The Patriots also had success running the ball with a fullback at the goal line as all three of their rushing touchdowns came from such an alignment. This time, however, New England used tight end Benjamin Watson, offensive lineman James Ferentz, and even linebacker Elandon Roberts at fullback to lead the way for Sony Michel into the end zone. They used a toss crack, a goal line G lead, and a goal line Wide Zone BOSS call to get Michel his three touchdowns:

2. Pass Protection problems continue

New England struggled yet again in pass protection. Although Tom Brady had 249 yards and completed 68.9% of his passes, the Jets did a good job of taking away his quick options and collapsing the pocket, something the Bills also did in Week 4. Marcus Cannon had a rough day at right tackle, as he got beat quickly a few times by the Jets’ edge rushers, and it seemed like the interior of the O-Line had some communication issues, as they made some errors that led to quick pressure up the middle:

Conclusion

Overall, this was another great, all-around performance by the Patriots. Their defense remains the best in the league and their offense leads the league in points. However, they will face much tougher opponents in the coming weeks like Cleveland, Baltimore, Dallas, Houston, and Kansas City. Each team packs more of a punch in areas that New England has shown weaknesses in.
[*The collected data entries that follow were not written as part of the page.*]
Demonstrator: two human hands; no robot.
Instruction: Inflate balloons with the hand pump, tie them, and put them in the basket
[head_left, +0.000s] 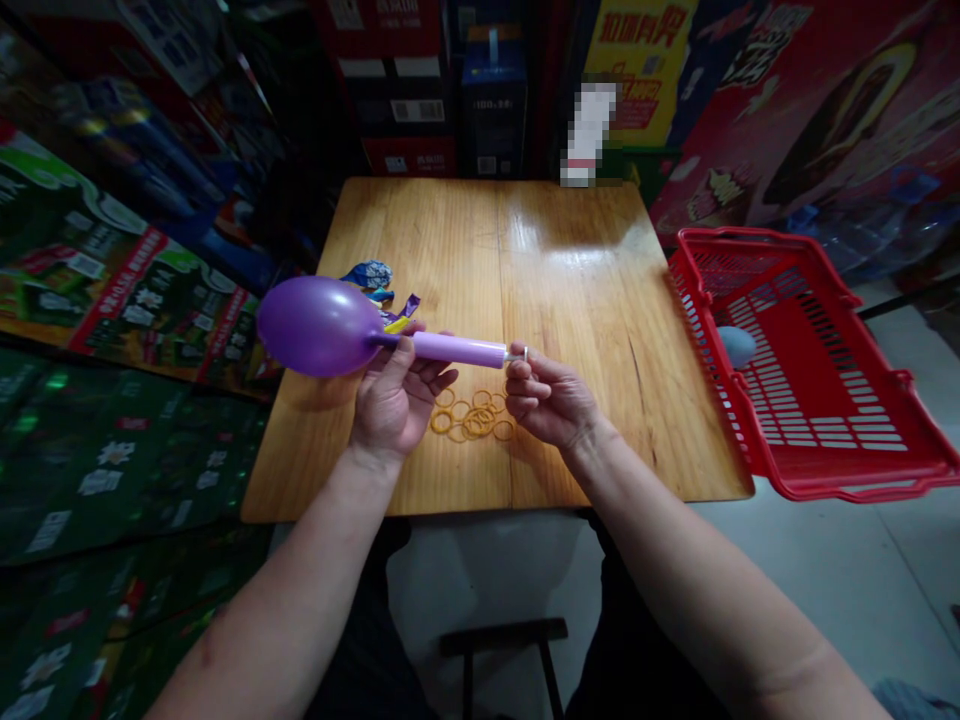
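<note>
A partly inflated purple balloon [322, 326] points to the left, its neck fitted over the end of a lilac hand pump [459, 349]. My left hand [394, 400] pinches the balloon's neck at the pump's tip with thumb and fingers. At the pump's other end, my right hand [551, 395] has its fingers closed on the white ring handle [525, 355], which sits close to the pump body. Several yellow rubber bands [476, 418] lie on the wooden table [585, 300] beneath and between my hands.
Flat balloons [369, 274] lie at the table's left edge, behind the purple one. Right of the table stands a red basket [840, 370] with a light blue balloon [737, 346] inside. Stacked green cartons [112, 460] line the left side; more boxes [493, 100] stand behind the table.
</note>
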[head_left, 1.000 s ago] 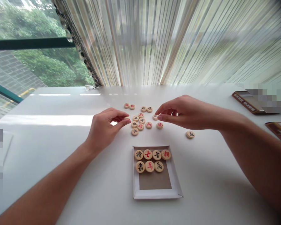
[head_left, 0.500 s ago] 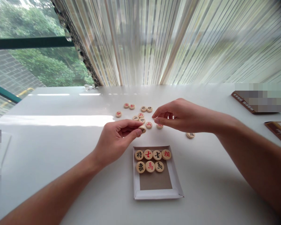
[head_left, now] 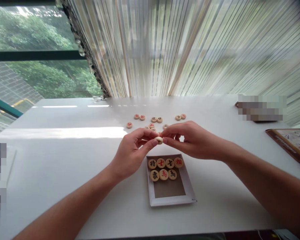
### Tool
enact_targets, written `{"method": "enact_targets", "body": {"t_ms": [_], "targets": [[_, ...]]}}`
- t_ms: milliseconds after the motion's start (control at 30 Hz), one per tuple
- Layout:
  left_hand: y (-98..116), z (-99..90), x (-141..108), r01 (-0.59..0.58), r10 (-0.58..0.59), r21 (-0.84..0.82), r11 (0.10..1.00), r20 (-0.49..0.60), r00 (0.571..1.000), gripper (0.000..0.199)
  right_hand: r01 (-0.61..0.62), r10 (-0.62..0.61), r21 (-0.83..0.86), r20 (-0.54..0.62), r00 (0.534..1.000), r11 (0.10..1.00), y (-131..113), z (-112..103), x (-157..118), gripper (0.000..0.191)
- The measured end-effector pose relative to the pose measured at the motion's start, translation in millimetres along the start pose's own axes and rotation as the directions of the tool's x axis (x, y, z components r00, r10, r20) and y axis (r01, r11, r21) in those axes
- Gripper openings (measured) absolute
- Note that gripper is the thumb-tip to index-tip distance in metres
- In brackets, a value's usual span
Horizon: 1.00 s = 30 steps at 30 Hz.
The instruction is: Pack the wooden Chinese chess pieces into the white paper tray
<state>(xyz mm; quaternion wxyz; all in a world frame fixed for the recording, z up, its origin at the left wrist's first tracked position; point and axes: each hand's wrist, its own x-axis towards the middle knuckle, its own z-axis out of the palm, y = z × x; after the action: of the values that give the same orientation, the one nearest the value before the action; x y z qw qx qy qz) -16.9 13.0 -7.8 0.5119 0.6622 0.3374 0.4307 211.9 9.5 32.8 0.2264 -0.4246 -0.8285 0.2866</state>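
Between my two hands, a round wooden Chinese chess piece [head_left: 159, 140] is held up just above the table, tilted so that its mark is hard to read. My left hand [head_left: 131, 150] pinches its left side between thumb and fingers. The thumb and fingertips of my right hand [head_left: 197, 141] close on its right edge. Below it lies a shallow white box tray [head_left: 173, 201] with a brown bottom. Two rows of pieces fill its upper part, among them a red horse piece [head_left: 163, 174] and a black general piece [head_left: 152, 163].
Several loose pieces, such as a pair of cannon pieces [head_left: 156, 119], lie beyond my hands on the white table [head_left: 65, 160]. Some are partly hidden by my fingers. Brown printed box lids or boards [head_left: 291, 143] lie at the right. A string curtain [head_left: 150, 50] hangs behind.
My right hand has moved left to meet the piece in my left hand. The view has shifted slightly, and more loose pieces show behind my right hand.
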Motion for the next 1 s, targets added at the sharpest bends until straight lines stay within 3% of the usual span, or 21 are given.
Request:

Number one has to be pass protection, as it seems like the offensive line is having trouble blocking some simple four and five-man rushes. They have faced some good pass rushing teams so far, but it will get even tougher. They also are still struggling on the ground, as they’re not the same 2018 team that had David Andrews, Rob Gronkowski, and James Develin. It will be interesting to see who gets major snaps at fullback next week of if the fullback-by-committee approach continues.

Out of all of these weaknesses and leaks though, the Patriots certainly look like they are the best man coverage defense in the league, which allows them to crank up the pressure on opposing quarterbacks, while Tom Brady continues to distribute the football where it needs to go.